Systematic literature review
All academic projects should include a review of current literature in order to provide the Reader with sufficient context to understand the detail of the project itself. The purpose of a systematic literature review (SLR) is very different, however. Instead of providing background information, an SLR treats a body of written material as a data source in its own right which it exploits to answer one or more defined research questions. Like any other research methods, an SLR needs to be carefully planned and executed so that the results of the research are credible.
When to use
SLR is the appropriate method when a research question can be answered by interrogating the literature.

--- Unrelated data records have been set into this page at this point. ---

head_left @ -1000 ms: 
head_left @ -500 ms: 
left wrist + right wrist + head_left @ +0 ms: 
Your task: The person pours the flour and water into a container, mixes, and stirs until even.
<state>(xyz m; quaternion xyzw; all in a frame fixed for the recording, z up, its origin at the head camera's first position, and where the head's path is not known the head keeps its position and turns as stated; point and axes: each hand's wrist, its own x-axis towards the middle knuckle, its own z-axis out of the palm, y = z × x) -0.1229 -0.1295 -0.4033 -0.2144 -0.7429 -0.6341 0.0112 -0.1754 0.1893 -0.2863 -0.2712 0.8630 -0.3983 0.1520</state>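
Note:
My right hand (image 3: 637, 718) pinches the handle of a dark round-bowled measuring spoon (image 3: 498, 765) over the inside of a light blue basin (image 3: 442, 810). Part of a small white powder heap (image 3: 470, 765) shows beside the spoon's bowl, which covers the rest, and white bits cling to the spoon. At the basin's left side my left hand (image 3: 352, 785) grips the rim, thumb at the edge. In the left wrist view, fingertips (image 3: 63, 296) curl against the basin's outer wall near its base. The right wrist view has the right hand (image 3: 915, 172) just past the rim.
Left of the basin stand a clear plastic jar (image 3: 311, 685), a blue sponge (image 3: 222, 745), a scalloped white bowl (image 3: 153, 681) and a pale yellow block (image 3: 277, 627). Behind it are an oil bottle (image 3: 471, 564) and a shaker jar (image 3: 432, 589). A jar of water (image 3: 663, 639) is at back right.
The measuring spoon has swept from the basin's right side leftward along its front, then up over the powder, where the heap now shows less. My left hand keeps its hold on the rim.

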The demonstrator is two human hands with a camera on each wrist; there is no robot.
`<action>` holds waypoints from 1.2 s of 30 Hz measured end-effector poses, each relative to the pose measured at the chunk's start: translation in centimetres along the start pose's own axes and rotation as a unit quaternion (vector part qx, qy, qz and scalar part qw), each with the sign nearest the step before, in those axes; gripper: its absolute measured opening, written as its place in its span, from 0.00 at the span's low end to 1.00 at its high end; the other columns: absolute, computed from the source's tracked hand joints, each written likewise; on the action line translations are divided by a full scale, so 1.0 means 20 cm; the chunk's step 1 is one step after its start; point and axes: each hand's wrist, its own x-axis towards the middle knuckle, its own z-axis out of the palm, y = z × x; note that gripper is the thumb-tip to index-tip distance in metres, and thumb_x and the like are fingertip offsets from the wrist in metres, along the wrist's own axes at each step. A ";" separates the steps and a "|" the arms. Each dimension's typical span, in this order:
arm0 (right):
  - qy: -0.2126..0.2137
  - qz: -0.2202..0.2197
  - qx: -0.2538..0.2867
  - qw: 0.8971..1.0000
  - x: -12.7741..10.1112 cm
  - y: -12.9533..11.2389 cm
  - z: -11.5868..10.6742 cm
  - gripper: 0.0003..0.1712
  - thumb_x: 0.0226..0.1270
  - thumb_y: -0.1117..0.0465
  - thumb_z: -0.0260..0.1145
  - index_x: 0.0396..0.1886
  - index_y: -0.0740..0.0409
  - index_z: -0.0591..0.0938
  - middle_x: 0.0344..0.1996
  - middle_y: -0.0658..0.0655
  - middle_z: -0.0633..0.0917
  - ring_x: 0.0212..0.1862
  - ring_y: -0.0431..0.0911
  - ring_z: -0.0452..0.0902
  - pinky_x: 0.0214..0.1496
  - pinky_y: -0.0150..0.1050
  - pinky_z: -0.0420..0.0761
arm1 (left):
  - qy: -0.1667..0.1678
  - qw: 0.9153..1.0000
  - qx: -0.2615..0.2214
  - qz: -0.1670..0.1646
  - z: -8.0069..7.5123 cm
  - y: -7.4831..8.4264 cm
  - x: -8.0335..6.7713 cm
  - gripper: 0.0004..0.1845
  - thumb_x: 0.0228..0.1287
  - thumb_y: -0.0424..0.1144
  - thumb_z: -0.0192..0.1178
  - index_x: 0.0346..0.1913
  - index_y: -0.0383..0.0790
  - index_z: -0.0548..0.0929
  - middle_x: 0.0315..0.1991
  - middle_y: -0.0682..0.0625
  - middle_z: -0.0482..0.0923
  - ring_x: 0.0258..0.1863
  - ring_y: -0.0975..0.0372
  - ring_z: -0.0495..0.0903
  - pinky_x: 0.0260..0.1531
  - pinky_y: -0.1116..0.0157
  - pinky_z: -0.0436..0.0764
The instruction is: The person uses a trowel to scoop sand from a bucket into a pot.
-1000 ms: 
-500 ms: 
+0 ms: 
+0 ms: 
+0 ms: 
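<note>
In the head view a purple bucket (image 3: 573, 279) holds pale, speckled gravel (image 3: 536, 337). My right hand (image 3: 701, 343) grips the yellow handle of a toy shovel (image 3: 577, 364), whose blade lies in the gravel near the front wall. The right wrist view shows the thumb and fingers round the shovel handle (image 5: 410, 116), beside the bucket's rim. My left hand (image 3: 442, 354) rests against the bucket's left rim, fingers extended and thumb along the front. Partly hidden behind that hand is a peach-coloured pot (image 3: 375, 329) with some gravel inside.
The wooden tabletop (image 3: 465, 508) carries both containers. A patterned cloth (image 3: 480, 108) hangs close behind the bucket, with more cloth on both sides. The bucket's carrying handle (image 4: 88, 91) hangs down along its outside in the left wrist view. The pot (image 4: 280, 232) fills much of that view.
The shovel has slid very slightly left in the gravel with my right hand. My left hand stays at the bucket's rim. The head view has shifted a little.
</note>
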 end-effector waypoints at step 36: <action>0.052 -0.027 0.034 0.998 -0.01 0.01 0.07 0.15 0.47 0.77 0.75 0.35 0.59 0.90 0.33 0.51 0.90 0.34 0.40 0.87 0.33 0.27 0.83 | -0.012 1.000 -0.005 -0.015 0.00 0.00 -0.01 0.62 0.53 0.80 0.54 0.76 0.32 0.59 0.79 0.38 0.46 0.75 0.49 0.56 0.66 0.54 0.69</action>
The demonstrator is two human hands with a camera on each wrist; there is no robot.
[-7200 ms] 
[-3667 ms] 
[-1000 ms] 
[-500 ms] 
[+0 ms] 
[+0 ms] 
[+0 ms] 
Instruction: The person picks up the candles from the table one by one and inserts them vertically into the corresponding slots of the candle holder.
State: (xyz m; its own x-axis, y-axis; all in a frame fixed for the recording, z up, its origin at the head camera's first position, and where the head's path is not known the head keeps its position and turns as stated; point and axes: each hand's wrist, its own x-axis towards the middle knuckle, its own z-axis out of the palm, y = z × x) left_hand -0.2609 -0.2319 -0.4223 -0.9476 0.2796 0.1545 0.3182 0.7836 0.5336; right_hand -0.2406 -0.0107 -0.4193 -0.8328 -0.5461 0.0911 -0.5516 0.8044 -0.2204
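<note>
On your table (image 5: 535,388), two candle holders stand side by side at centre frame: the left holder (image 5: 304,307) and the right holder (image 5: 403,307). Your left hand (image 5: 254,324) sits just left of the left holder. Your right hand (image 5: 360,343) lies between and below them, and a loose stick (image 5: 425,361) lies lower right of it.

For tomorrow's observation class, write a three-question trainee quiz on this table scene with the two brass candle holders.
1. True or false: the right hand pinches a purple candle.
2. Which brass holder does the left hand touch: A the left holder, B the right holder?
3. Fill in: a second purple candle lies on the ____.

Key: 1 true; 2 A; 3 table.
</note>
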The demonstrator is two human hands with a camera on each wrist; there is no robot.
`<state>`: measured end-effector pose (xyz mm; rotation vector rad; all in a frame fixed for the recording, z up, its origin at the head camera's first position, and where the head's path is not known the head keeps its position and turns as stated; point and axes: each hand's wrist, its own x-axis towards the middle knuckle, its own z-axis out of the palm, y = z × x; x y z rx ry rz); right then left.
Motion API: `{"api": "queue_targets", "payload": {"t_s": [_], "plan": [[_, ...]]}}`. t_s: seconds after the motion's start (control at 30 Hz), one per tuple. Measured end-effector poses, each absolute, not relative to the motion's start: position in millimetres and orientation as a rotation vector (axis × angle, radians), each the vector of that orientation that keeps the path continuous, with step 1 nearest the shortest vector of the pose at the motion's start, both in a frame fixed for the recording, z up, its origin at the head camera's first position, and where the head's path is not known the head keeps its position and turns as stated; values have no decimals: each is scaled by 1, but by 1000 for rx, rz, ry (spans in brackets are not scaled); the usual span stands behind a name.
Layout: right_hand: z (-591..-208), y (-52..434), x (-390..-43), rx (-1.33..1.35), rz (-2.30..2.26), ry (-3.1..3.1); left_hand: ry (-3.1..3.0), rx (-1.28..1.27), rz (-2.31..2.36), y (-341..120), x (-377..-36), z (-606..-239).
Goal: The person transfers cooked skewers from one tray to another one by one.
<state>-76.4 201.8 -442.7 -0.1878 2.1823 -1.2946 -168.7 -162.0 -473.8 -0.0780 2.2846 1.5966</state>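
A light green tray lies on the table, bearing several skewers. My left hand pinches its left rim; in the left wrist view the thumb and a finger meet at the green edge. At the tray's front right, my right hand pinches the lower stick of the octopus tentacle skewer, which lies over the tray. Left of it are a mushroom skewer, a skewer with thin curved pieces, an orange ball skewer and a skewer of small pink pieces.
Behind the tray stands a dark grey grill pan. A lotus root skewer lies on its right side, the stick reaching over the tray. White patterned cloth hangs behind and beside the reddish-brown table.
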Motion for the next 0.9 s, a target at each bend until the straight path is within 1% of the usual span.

For example, if the objective is to pin down an objective definition of a developing technological area, an SLR could be used to identify its core characteristics by identifying trends or correlations in published articles. Alternatively, an examination of the literature could help to identify the most effective technical approach to solving a particular class of problem. In this type of research, each published article constitutes a single data point and the review amounts to a statistical examination of the whole dataset.
Kitchenham and Charters (2007) give three reasons for doing and SLR:
- To summarise the existing evidence concerning a treatment or technology e.g. to summarise the empirical evidence of the benefits and limitations of a specific agile method.
- To identify any gaps in current research in order to suggest areas for further investigation.
- To provide a framework/background in order to appropriately position new research activities.
An SLR is characterised by a rigorous approach which may not be present in an ordinary literature review. Without a defined and controlled process, the review cannot claim to be systematic and the results and conclusions cannot be trusted. A project that centres on an SLR should take care to identify and apply recognised structures and techniques as it would with any other research method.
Kitchenham and Charters provide guidelines on all the steps mentioned here as do Xiao and Watson. The main thing to bear in mind is that any academic study should be repeatable and therefore the methods used should be explicitly described. Okoli (2017) emphasises this point using a slightly different SLR process.
One of the key parts of an SLR is the definition of a research protocol, and one reason for that is to demonstrate that the process is free from bias. Having a set of rules for selecting literature, and providing evidence of sticking to those rules is important if your Reader is to believe your conclusions. For discussion and guidelines on developing a research protocol, see Drucker et al. (2016) and Keenan (2018).
The British Medical Association defines a 27-step process for conducting an SRL which is summarised in the diagram below.
As well as articles such as those cited above which provide explicit guidance on conducting an SLR, looking at examples can be a great source of inspiration in terms of configuring the process to suit your particular project and in terms of presenting the results. Very often, SLRs are easy to find in Google Scholar because their titles end with '...: a systematic review' but this is not a hard and fast rule. Here are a few to start with:
The authors introduce a systematic review of articles in the area of software engineering security challenges on the cloud. The review examines articles that were published between 2014 and 2019. The procedure for article qualification relied on the elucidation of Preferred Reporting Items for Systematic Reviews and Meta-Analyses premises. Meta-analysis checklist was employed to explore the analytical quality of the reviewed papers.
This paper presents the results of an SLR on research approaches and tools for the deployment and orchestration of IoT systems. From thousands of relevant publications, 17 primary studies were systematically identified and reviewed for data extraction and synthesis to answer the predefined research questions.
Focusing on an urban-scale, this study systematically reviews 70 journal articles, published in the field of building energy performance forecasting between 2015 and 2018. The recent literature have been categorized according to five criteria: 1. Learning Method, 2. Building Type, 3. Energy Type, 4. Input Data, and 5. Time-scale.